Michael Ciarametaro, VP for Research at the US National Pharmaceutical Council (NPC), outlines issues surrounding the outdated Medicaid Best Price (MBP) and why there is a dire need for payment innovations to provide a way for US payers and manufacturers to share financial risk and ultimately ensure that patients can access treatments.


Our national healthcare payment system is not designed for innovative payment approaches. Medicaid Best Price (MBP) is one of the most significant challenges in our outdated payment system.

The United States is experiencing a period of significant biopharmaceutical innovation that spans a broad spectrum, from the use of curative therapies for Hepatitis C to treat large populations, to the use of gene and cell therapies to treat more targeted populations. These types of treatments present their own payment challenges, whether it’s managing the budget surge for effectively treating large populations or managing the uncertainty associated with large, upfront payments for cell and gene therapies. They also share a common problem: our national healthcare payment system is not designed for innovative payment approaches. Medicaid Best Price (MBP) is one of the most significant challenges in our outdated payment system.


Over 30 years ago, Congress mandated the “Best Price” policy to ensure that Medicaid, a joint federal and state government health insurance program for low-income and disabled beneficiaries, paid the lowest price available to any payer. MBP is set quarterly based on the single lowest price available from the manufacturer to any entity, such as payers and providers, in the United States. The regulations stipulate that a manufacturer must provide Medicaid either the maximum rebate in the market or a 23.1 percent rebate, whichever is higher.


States received USD 36.2 billion in Medicaid rebates due to MBP in 2018, according to the Kaiser Family Foundation. Although its original intent may have been to keep costs as low as possible for cash-strapped states, MBP now stymies payment innovation in this country — not only for Medicaid, but all health plans — at a time when stakeholders are motivated toward creative solutions.


In fact, the National Pharmaceutical Council (NPC) partnered with the Duke-Margolis Center for Health Policy to survey payers and manufacturers about their efforts around value-based purchasing agreements. They found that value-based arrangements were far more prevalent than previously assumed, but many respondents identified MBP as a barrier to moving them forward, often causing negotiations to be abandoned.


The need for these payment innovations is acute, as they provide a way for payers and manufacturers to share financial risk and more importantly, ensure patients’ access to treatments for such chronic conditions as heart disease, diabetes and asthma; acute treatments such as that for Hepatitis C; as well as cell or gene therapies. There is hope: CMS is considering changes to MBP that may fix some of the problems inherent in current regulations.


In another example, one creative financing mechanism for treatments with a high upfront cost or acute use that has been proposed is an annuity arrangement. Since MBP is currently determined quarterly, that means MBP would be based on the first annuity payment rather than the total price of the therapy over time. The result is an MBP that is a fraction of the actual price. In addition, current MBP regulations limit the time horizon for annuity payments to three years. Potential curative therapies may require longer follow-up periods to link outcomes to the annuity payment.


Finally, there is the issue of managing health while maintaining a balanced state budget. Two states, Louisiana and Washington, have begun directly contracting with manufacturers to provide therapeutics at a fixed rate (the “subscription model”) to achieve certain outcomes. States must manage budgets year-over-year; any increase in one line item will require increased revenue or cuts elsewhere in the budget. While innovative, these subscription approaches can cause fluctuating per-unit costs under current MBP rules and could discourage utilization of value-based purchasing agreements.
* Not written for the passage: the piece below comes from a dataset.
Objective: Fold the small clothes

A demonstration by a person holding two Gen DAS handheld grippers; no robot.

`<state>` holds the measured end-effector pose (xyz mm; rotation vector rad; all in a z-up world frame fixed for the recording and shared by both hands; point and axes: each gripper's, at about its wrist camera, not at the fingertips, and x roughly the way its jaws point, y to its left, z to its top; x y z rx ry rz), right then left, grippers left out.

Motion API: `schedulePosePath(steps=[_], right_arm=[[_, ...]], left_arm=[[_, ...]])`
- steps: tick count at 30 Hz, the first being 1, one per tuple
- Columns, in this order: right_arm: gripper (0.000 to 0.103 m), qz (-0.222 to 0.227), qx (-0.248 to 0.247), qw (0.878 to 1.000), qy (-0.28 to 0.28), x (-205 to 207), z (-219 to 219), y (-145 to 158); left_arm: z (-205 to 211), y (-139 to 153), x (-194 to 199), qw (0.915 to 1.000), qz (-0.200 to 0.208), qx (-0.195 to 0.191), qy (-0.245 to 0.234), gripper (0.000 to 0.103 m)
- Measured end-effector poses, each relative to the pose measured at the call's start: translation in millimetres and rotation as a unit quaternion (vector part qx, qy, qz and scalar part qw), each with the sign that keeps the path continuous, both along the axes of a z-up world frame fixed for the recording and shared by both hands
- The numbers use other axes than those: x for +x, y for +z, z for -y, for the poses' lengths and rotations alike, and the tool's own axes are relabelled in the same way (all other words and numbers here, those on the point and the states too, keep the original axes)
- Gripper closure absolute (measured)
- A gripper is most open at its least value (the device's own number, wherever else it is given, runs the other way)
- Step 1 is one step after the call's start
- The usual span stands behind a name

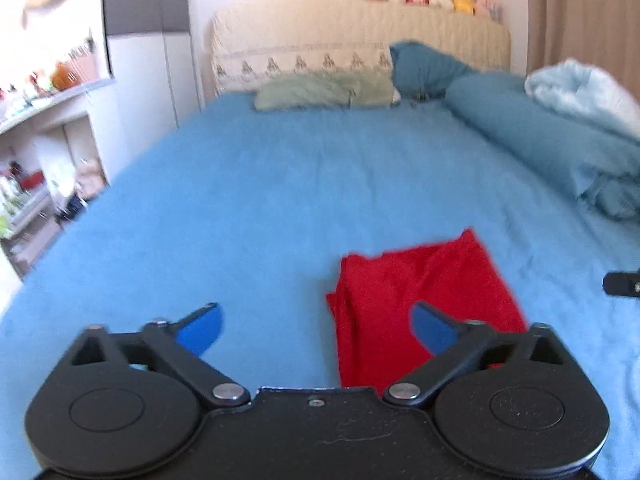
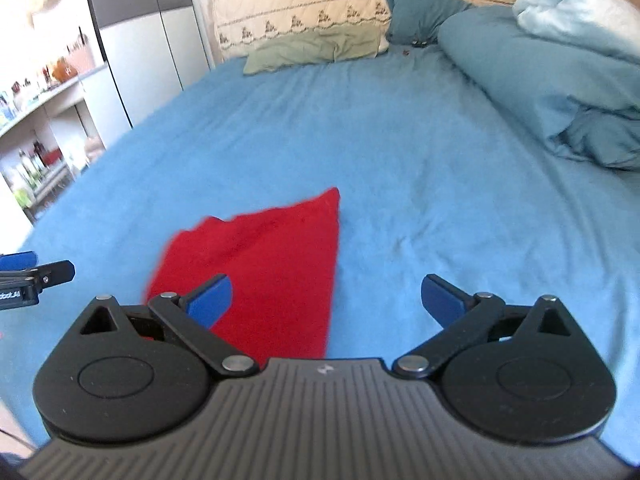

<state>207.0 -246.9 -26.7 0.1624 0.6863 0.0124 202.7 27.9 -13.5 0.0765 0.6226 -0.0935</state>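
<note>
A small red garment (image 1: 420, 300) lies folded and rumpled on the blue bed sheet (image 1: 260, 208). My left gripper (image 1: 316, 330) is open and empty above the sheet; its right finger hangs over the garment's left part. In the right wrist view the red garment (image 2: 272, 264) lies low and left of centre. My right gripper (image 2: 326, 300) is open and empty; its left finger is over the garment's right half. Each gripper shows at the edge of the other's view: the right one at the right edge (image 1: 622, 283), the left one at the left edge (image 2: 36, 276).
A rolled blue duvet (image 1: 552, 144) and a pale blue blanket (image 1: 580, 92) lie along the bed's right side. Green and teal pillows (image 1: 324, 90) rest against the cream headboard (image 1: 360, 28). Shelves (image 1: 36, 184) and a wardrobe stand left of the bed.
</note>
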Motion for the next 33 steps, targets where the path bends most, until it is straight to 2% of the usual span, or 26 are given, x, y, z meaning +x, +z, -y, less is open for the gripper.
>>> schedulePosePath(steps=[3, 5, 10, 16, 21, 27, 33], right_arm=[[0.000, -0.004, -0.019, 1.000, -0.014, -42.1, -11.8, 42.1], [0.000, -0.001, -0.032, 0.999, -0.019, -69.9, -19.8, 62.9], [0.000, -0.015, -0.052, 0.998, -0.028, -135.0, -41.2, 90.8], [0.000, -0.022, -0.077, 0.996, -0.034, -193.2, -63.3, 88.4], [0.000, -0.043, -0.091, 0.994, -0.031, -220.0, -71.9, 71.8], [0.000, -0.067, -0.082, 0.993, -0.043, -234.3, -73.1, 51.9], [0.000, -0.064, -0.082, 0.993, -0.050, -235.6, -70.7, 53.3]], left_arm=[[-0.3, 35.1, -39.8, 1.0000, 0.008, -0.003, 0.003, 0.000], [0.8, 48.0, -60.6, 0.9999, 0.003, -0.003, 0.010, 0.000], [8.9, 60.0, -118.3, 0.9996, -0.002, 0.022, 0.019, 0.000], [8.1, 41.8, -158.8, 0.9993, -0.023, 0.019, 0.022, 0.000], [7.1, 29.9, -181.2, 0.9989, -0.032, 0.024, 0.025, 0.000], [8.7, 30.7, -191.4, 0.9993, -0.023, 0.022, 0.020, 0.000], [11.4, 31.2, -194.7, 0.9994, -0.013, 0.027, 0.019, 0.000]])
Despite setbacks to creative financing mechanisms due to MBP, stakeholders are still working toward potential solutions until the barriers can be addressed. The National Pharmaceutical Council has partnered with MIT’s NEWDIGS FoCUS (Financing and Reimbursement of Cures in the U.S.) to craft some new pricing mechanisms designed to encourage payer-manufacturer collaboration in negotiating and completing value-based purchasing agreements. It is in the best interest of healthcare stakeholders to incentivize and promote payment innovation through multifaceted approaches that dismantle the barriers posed by Medicaid Best Price and other outdated regulations.